If his daughter grows up with a healthy respect for what words actually mean or some sense of the gap between connotation and denotation, Scranton may have to explain why he called her “a little feral being” at the time when she was most helpless and domesticated. The poor girl is never named in the essay. Charity might infer that dad was protecting her privacy, but cynicism could with equal justice say that dad was using her as a prop. “My partner and I had, in our selfishness, doomed our daughter to life on a dystopian planet,” Scranton writes, which means that “feral” isn’t the only concept his ideology has trouble with, because “love” trips him up, too.
Let me explain. No, there is too much. Let me sum up: Those of us who smile without feeling guilty prefer to think of children as fruits of selflessness, which of course is the opposite of selfishness. Popular Catholic Bible scholar Scott Hahn describes this outlook with reference to his wife Kimberly by saying, “The love between us was so strong that nine months later, we had to give it a name.” Just so!
Scranton isn’t as selfish as he thinks he is. Ironically, he can’t admit that his impulse to self-flagellation is hilariously over the top, because that would be an admission against interest, smudging the appearance of virtue in the circles where he looks for approval. Scranton’s essay touts the research of two people who argue that we all have a duty to reduce carbon emissions. If you read that and brace for party-poopery of the first order, then you’re well acquainted with the Climate Change Conga Line threading its way through conferences these days. To meet the prime directive of reduced carbon emissions, we’re all supposed to “eat a plant-based diet, avoid flying, live car-free, and have one fewer child.” Uncomfortably numb as he is, Scranton asserts that “on its face, this proposal might seem sensible.”

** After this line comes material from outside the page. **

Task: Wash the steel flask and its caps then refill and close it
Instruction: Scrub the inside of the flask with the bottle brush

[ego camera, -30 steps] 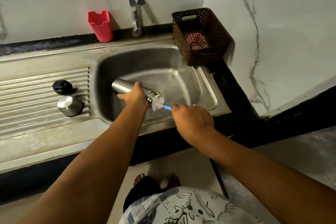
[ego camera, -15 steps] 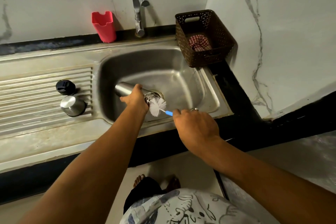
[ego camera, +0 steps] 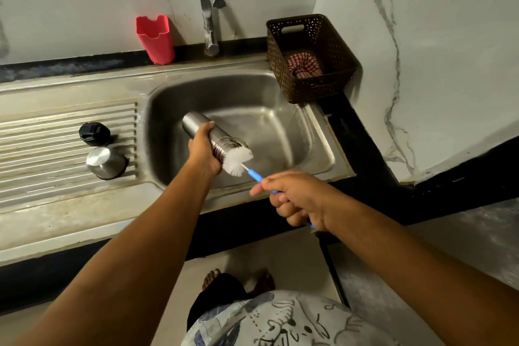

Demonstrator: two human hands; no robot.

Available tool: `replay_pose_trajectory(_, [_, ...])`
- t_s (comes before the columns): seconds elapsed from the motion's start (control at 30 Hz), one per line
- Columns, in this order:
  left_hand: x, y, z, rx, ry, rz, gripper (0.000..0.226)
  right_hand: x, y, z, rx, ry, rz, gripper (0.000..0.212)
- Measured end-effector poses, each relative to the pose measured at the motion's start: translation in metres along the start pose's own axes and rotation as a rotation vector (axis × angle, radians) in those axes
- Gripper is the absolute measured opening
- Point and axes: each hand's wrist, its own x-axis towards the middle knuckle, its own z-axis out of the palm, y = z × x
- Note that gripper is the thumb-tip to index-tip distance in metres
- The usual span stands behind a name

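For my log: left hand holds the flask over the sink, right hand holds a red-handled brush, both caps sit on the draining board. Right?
No: the head view shows the brush in the right hand has a blue handle, not red. The left hand holds the flask over the sink; the black cap and steel cap sit on the draining board.

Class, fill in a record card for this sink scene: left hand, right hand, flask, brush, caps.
Left hand: grips the steel flask, tilted over the sink
Right hand: holds the bottle brush by its blue handle
Brush head: white bristles at the flask's mouth
Caps: black cap and steel cap on the drainboard, both off
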Motion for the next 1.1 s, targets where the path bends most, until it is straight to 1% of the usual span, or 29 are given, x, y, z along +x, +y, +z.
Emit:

I beg to differ. “Sensible” is a word that runs with a pack of “thinking” siblings, but that proposal is a cow patty in the “feeling” pasture. It can’t even win points for romanticizing primitive life, because hunter-gatherer bands looked for meat where they could get it, and typically welcomed children.
Scranton fears that taking this argument (which by that point in the essay is his argument) seriously would mean “acknowledging that the only truly moral response to global climate change is to commit suicide,” but there again, he’s off the rails, and bowing to whatever imp cavorts psychotically around the Altar of the Shrinking Carbon Footprint.

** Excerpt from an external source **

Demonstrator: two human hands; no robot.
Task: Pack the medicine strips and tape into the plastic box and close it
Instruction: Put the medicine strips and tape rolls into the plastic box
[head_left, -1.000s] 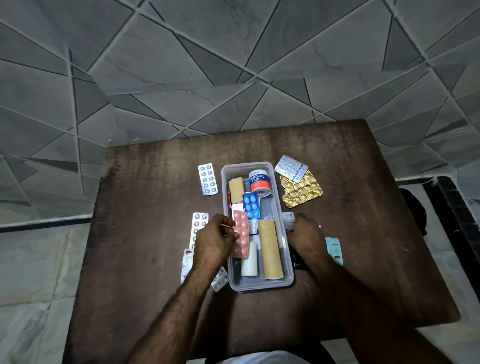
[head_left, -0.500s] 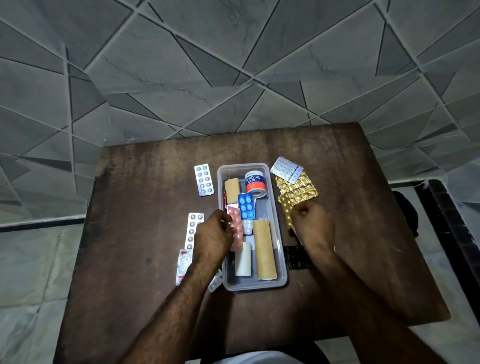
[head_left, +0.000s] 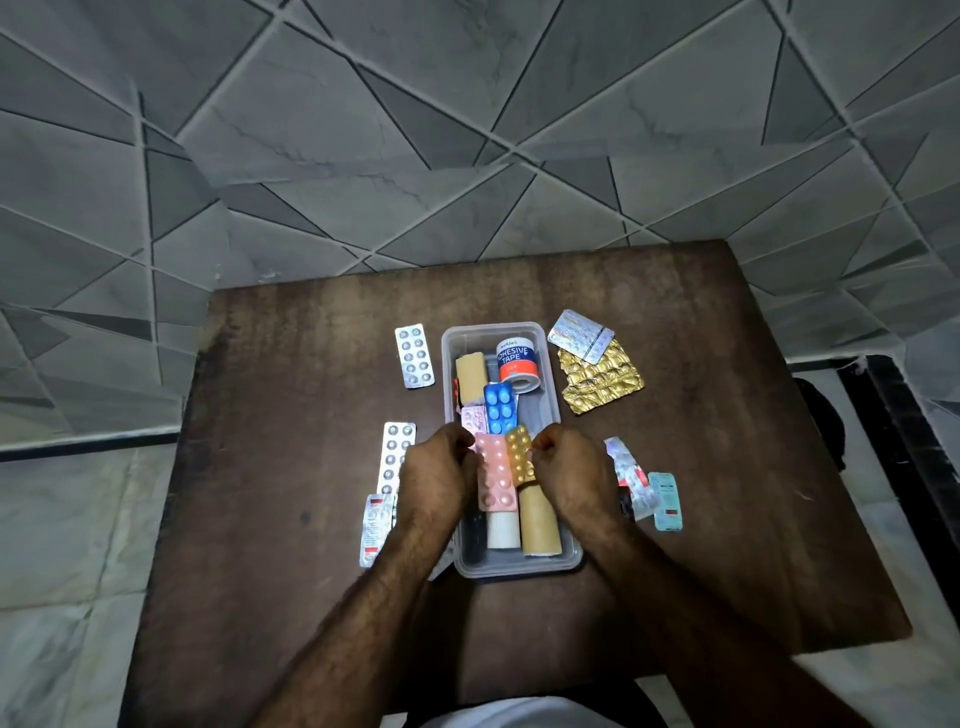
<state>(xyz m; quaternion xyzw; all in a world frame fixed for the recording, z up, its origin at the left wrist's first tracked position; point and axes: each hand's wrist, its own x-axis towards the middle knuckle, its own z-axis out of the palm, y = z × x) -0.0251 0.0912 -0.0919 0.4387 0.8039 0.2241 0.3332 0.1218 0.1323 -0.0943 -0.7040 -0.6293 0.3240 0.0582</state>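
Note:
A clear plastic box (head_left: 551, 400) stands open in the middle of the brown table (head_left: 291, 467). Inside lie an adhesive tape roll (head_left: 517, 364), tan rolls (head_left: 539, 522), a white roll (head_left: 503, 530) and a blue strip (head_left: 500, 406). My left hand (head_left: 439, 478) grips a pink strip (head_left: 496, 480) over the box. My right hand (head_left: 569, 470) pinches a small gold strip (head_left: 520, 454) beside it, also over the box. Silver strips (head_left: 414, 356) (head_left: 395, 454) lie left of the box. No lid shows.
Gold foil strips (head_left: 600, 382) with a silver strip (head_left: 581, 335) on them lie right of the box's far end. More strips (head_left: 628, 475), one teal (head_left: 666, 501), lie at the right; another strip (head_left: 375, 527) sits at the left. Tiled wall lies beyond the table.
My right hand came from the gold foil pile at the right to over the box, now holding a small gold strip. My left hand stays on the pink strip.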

You know an intervention is in order when Scranton writes admiringly of a man who committed suicide by dousing himself with gasoline and setting himself on fire. “While some might be inclined to ascribe his suicide to mental illness,” Scranton writes, “the letters he left make it clear that his act was political.” Scranton does not grant the possibility that those categories are not mutually exclusive, because mentally ill people can make political statements. What that unfortunate man wanted the rest of us to see as “death by fossil fuel” was death by self-immolation. It involved an act of will and a distortion of purpose. Blaming the fuel for the fatality, and using it to signify how “pollution ravages our planet,” makes as much sense as blaming physics for the trajectory of a misdirected bullet.

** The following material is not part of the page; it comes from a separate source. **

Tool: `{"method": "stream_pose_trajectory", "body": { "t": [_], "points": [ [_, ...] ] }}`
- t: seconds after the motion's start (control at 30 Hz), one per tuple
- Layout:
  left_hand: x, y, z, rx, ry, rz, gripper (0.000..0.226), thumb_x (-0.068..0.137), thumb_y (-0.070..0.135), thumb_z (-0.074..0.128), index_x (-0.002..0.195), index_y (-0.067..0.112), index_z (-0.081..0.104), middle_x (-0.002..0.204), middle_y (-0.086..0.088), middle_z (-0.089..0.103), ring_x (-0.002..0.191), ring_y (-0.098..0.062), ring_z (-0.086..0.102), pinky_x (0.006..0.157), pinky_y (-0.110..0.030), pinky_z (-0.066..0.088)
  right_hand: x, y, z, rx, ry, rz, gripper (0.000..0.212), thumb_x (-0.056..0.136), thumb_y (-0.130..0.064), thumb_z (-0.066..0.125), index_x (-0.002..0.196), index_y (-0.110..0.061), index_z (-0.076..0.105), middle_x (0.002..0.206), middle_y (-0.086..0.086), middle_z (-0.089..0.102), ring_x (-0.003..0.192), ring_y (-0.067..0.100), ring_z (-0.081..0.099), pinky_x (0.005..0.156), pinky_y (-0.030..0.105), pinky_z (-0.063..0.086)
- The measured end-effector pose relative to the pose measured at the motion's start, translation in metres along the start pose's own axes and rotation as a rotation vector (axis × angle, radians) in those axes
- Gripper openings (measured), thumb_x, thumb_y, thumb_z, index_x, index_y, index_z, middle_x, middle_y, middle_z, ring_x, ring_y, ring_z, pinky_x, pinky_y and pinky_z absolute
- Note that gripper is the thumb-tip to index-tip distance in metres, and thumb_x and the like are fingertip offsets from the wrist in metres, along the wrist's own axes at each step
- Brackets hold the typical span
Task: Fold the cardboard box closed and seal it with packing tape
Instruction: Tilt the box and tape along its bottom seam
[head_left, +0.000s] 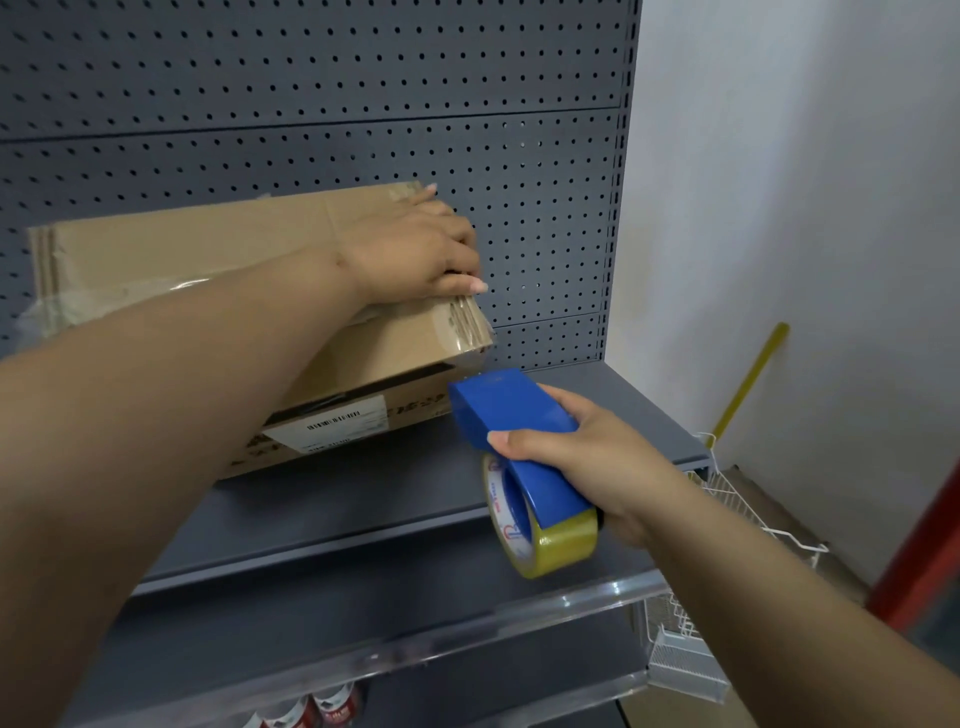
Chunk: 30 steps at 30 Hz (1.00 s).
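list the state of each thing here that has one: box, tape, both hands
cardboard box: flaps closed, clear tape on both ends, lying on the shelf
left hand: holds the box's right end, fingers bent over the edge
right hand: grips the tape dispenser
tape dispenser: loaded, held by the box's right end
tape roll: mounted in the dispenser

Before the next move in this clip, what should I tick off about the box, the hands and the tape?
1. Flaps folded down: ok, the box top lies flat.
2. Box steadied: ok, the left hand holds its right end.
3. Tool in hand: ok, the right hand grips the tape dispenser.
4. Tape left: ok, the tape roll holds plenty.
5. Dispenser touching box: cannot tell; it is at the near right corner.
6. Top seam sealed: cannot tell, the forearm hides it.
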<state>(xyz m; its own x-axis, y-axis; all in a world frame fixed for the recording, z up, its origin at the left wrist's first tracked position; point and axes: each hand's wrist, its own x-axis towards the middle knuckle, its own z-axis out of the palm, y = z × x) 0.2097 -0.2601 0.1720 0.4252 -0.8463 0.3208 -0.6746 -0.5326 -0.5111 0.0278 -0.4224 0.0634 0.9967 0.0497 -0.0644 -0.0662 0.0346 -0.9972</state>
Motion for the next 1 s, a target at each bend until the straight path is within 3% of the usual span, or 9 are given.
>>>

Scranton says he would not go quite that far, but he’s enough of an Eeyore that he “can’t help marveling at the disconnect” between the animal life pictured in books he reads to his daughter “and the mass extinction happening right now across the planet.” Ooh, baby, baby, it’s a wild world; it’s hard to get by just upon a smile. Having applied an academic gloss to the progressive catechism, Scranton is not at all sure that we have what it takes to “live ethically in a broken world.” On the other hand — affiliation with Our Lady’s ostensibly Catholic university notwithstanding — he’s curiously certain that “our existence on this planet is a gift that comes from nowhere and may be taken back at any time.”
Times editors foreclosed the possibility of commenting on Scranton’s essay after 700 readers had already done so. Fortunately for the sake of coherent thought, a few people were unwilling to extend the attaboys he was looking for. One reader called his essay ridiculously overwrought. Another pointed out that the study of people refusing to have children because of climate change was based on interviews with fewer than two dozen subjects. But the pithiest response to Scranton’s doom-saying was from a reader who gently reminded him of the well-known antidote to hysteria-fueled appeals for totalitarian policy in the name of the “greater good.” That reader posed a suggestive question: “Maybe go to church?” He might also have said go outside, or walk along a beach, or pet your dog, or admire the foam art in the froth atop your latte, or — damn it, man! — look up once in awhile.